One of the largest barriers to widespread machine learning (ML) adoption is its lack of explainability. Most ML models are not inherently explainable on a local level, meaning that the model cannot provide any reasoning to support individual decisions. The academic and private sectors are very active in developing solutions to the explainability issue, and this Leadership Brief introduces the main methods that make AI explainable.
1 Executive Summary
The persistent weakness of machine learning (ML) models is the lack of explainability for individual decisions. These models are often described as “black boxes” that provide neither the operator nor end users with justification for a single decision or outcome from a learning model. Explainability is not only a necessity for mission-critical situations – explainability is a form of accountability, which is required in every situation, however mundane.
It is relatively simple to tell if an ML model is interpretable or not. As a user or an operator, do you clearly understand why an individual result is what it is? Are you left wondering why the result was not something else? Do you have any insight into if the model is making decisions based on correct (by human terms) information? If the answer is no to any of these, then you are dealing with a model that has very little accountability to be accurate, fair, logical, or nonbiased.
Having an explainable model does not mean that it is trustworthy. Sometimes the successful application of an explainability solution leads to knowing why you should not trust a particular model trained on a particular data set, like a model trained to differentiate between huskies and wolves using the presence of snow to decide. Accuracy in training data doesn’t always transfer to the real world but A/B testing can be prohibitively expensive, not to mention being a risk factor to expose ill-prepared models to the world. Explanation allows you to see if the model is able to be trusted.
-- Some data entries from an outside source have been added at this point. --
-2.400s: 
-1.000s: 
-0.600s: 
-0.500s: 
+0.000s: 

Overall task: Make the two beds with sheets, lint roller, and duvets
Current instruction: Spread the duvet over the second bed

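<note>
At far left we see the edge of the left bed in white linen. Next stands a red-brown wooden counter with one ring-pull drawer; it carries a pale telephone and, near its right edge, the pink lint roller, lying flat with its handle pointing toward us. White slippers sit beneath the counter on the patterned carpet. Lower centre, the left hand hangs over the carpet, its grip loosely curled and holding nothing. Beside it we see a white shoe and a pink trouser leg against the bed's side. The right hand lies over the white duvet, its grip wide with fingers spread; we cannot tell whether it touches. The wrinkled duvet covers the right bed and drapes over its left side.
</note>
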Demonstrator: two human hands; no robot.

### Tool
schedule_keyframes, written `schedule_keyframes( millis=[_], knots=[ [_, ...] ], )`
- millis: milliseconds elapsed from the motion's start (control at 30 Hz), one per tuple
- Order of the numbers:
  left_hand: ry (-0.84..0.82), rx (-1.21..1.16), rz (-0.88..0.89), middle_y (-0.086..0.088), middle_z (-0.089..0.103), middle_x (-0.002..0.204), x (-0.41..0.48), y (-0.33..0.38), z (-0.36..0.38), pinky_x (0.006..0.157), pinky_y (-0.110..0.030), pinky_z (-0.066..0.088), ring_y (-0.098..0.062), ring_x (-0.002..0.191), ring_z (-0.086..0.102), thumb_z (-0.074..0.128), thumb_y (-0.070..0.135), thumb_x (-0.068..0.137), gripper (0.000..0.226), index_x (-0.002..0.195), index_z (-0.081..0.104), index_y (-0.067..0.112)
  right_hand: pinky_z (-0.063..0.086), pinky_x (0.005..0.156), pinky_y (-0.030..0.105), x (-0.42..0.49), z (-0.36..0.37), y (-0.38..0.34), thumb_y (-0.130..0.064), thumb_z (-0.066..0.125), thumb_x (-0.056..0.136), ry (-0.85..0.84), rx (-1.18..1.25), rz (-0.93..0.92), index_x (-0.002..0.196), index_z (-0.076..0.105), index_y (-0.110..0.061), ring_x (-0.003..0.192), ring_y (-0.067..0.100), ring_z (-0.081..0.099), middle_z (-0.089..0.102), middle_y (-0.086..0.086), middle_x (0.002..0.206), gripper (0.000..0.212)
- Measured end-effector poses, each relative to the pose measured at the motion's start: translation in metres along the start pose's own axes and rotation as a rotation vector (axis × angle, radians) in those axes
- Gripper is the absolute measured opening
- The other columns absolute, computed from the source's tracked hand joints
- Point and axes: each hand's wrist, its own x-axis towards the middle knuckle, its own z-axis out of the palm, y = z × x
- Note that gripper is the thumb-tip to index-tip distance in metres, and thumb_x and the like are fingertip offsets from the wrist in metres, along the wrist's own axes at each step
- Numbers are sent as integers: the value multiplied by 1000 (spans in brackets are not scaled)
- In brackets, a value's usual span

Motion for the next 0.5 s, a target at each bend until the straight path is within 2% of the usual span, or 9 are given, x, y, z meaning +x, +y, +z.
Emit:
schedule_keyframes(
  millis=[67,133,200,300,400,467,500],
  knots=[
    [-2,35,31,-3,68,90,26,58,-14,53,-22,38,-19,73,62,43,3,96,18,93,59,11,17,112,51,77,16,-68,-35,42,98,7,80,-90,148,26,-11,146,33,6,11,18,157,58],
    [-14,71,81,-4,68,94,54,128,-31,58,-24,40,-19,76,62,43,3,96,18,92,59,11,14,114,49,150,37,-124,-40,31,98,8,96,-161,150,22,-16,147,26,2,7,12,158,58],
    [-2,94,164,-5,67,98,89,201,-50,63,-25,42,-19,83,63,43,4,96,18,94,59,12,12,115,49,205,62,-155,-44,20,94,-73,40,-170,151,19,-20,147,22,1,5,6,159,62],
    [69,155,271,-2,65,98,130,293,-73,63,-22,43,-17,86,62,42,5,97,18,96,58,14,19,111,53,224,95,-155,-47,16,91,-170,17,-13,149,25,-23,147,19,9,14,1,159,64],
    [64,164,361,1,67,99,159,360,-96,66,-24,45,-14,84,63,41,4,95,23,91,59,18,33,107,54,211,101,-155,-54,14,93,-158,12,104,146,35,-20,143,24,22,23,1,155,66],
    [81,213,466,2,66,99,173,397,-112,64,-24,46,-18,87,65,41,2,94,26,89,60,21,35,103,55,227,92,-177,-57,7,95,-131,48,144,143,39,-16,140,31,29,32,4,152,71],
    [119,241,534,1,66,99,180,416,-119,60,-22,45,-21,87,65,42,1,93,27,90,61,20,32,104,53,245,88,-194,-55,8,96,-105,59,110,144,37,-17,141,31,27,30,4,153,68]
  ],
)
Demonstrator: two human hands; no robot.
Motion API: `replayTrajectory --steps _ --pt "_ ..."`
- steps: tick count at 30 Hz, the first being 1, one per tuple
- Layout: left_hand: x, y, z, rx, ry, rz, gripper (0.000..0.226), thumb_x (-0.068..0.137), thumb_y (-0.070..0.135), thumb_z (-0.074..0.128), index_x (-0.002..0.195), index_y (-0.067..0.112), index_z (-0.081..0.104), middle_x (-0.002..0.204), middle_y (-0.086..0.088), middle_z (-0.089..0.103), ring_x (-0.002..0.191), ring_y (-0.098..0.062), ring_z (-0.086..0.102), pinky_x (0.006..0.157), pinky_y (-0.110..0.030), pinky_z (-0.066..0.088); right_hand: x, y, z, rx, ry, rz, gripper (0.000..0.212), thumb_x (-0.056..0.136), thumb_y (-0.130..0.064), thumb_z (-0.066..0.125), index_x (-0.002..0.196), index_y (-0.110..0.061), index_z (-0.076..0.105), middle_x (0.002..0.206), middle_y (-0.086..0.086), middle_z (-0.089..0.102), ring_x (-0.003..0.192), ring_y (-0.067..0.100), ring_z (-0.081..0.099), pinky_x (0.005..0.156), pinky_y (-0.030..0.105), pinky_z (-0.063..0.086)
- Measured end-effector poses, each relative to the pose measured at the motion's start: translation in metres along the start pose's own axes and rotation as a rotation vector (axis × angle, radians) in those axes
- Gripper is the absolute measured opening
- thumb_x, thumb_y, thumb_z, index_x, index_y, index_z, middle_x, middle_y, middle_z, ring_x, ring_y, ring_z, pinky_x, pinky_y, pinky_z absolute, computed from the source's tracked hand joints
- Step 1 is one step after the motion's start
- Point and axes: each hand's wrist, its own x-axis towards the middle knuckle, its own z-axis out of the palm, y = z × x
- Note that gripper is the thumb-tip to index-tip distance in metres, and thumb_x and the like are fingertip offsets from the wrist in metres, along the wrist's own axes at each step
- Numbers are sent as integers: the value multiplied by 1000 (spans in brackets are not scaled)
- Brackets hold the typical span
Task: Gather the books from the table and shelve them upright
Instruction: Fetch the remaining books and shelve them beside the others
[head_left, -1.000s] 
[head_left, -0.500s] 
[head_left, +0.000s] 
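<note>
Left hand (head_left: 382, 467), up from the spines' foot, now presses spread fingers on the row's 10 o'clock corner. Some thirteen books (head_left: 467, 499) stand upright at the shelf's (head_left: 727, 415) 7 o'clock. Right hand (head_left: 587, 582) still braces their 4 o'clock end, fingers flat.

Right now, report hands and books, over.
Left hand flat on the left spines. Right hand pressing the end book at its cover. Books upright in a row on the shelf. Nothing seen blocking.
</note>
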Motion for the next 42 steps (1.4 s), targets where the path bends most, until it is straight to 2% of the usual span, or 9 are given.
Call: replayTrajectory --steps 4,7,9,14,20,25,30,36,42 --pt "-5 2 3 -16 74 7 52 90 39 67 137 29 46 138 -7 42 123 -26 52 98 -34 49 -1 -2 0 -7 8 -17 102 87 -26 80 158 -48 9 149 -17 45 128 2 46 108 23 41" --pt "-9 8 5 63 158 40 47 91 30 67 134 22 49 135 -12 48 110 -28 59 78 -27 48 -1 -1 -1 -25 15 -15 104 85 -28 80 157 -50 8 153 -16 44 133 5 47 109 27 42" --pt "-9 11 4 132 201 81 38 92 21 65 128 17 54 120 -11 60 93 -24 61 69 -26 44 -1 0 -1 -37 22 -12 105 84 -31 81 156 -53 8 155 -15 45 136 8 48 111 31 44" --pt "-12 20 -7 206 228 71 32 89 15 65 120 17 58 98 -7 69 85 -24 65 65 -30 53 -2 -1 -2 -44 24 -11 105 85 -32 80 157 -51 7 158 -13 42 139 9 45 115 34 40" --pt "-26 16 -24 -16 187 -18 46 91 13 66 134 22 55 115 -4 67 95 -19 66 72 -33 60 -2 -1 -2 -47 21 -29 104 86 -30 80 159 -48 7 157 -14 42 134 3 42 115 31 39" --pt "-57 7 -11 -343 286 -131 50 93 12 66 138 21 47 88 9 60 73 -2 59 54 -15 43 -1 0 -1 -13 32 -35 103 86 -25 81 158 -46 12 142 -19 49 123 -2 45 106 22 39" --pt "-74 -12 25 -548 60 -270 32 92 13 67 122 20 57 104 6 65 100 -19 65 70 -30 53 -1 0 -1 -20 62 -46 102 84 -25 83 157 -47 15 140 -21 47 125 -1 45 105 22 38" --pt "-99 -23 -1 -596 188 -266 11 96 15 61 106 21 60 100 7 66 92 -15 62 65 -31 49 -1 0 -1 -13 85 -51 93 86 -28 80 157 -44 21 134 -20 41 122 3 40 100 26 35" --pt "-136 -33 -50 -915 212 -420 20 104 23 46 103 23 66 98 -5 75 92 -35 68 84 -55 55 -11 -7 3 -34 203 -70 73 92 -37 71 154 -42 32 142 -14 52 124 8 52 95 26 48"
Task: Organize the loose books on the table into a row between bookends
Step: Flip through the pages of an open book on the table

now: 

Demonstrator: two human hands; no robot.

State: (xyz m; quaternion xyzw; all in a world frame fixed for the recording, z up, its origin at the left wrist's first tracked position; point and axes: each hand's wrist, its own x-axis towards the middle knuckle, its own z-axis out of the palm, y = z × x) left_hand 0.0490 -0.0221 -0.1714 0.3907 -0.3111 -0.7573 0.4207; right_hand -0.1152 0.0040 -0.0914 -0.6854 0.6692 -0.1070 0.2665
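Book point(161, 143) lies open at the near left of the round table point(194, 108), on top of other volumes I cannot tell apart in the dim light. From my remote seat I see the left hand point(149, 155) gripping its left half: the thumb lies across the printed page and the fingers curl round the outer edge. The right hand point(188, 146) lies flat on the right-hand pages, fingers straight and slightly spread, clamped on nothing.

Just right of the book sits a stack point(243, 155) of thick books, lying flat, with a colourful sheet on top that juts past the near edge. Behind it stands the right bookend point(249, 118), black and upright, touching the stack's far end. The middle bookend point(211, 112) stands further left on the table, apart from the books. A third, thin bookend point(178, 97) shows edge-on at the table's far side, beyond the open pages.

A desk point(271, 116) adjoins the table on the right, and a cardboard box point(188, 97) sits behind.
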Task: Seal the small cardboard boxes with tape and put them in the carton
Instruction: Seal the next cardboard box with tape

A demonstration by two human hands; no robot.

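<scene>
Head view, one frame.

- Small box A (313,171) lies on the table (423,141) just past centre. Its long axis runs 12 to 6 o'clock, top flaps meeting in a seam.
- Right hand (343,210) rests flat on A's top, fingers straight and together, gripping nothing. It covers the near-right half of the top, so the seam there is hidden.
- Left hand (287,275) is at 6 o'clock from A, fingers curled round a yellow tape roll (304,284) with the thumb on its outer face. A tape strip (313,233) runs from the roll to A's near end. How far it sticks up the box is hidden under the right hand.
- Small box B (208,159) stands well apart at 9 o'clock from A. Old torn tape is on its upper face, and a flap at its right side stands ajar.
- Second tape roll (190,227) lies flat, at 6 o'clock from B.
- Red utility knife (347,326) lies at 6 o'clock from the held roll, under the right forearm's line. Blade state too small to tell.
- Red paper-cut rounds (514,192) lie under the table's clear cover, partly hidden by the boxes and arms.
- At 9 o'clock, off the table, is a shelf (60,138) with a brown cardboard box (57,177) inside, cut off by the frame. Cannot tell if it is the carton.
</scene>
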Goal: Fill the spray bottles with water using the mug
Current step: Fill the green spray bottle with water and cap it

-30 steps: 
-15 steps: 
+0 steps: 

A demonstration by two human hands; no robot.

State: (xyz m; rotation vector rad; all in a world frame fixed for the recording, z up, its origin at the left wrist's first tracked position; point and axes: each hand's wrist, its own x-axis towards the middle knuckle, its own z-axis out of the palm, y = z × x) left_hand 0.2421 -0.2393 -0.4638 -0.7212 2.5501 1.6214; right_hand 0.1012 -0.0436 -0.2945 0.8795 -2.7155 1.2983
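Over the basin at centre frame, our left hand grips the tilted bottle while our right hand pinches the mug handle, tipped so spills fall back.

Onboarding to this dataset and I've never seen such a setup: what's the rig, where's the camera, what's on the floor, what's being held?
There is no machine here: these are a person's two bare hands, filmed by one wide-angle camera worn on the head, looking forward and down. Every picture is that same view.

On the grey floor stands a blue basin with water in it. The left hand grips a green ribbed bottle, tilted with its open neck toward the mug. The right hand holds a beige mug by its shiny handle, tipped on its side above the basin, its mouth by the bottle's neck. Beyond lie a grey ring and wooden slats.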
For this reason, explainability is hugely helpful in debugging a model. It has been repeatedly demonstrated that many open-source training data sets contain underlying sexist, racist, and other problematic trends that are being trained into ML models. With the help of explanations for individual decisions, some of these problematic learned assumptions can be identified and removed before public release, preventing harm to end users and saving reputational face.
Explanations should be fully auditable for the entire lifecycle of an ML model. This includes knowing who the human participants/trainers/operators were, the training data sets, and all inputs and outputs. Explanations should be understandable by humans and be tailored to their audience. The requirements that business users have may be different than for the end user, such as the banker, police officer, or private consumer.
Explainable AI has made significant progress in the last two years. Although most research is coming from the academic sector, private firms are adopting these techniques and building them into enterprise AI management consoles and platforms. The burden of ensuring explainability still lies primarily with the organization implementing it, but soon some degree of interpretability will be a standard feature of any ML deployment.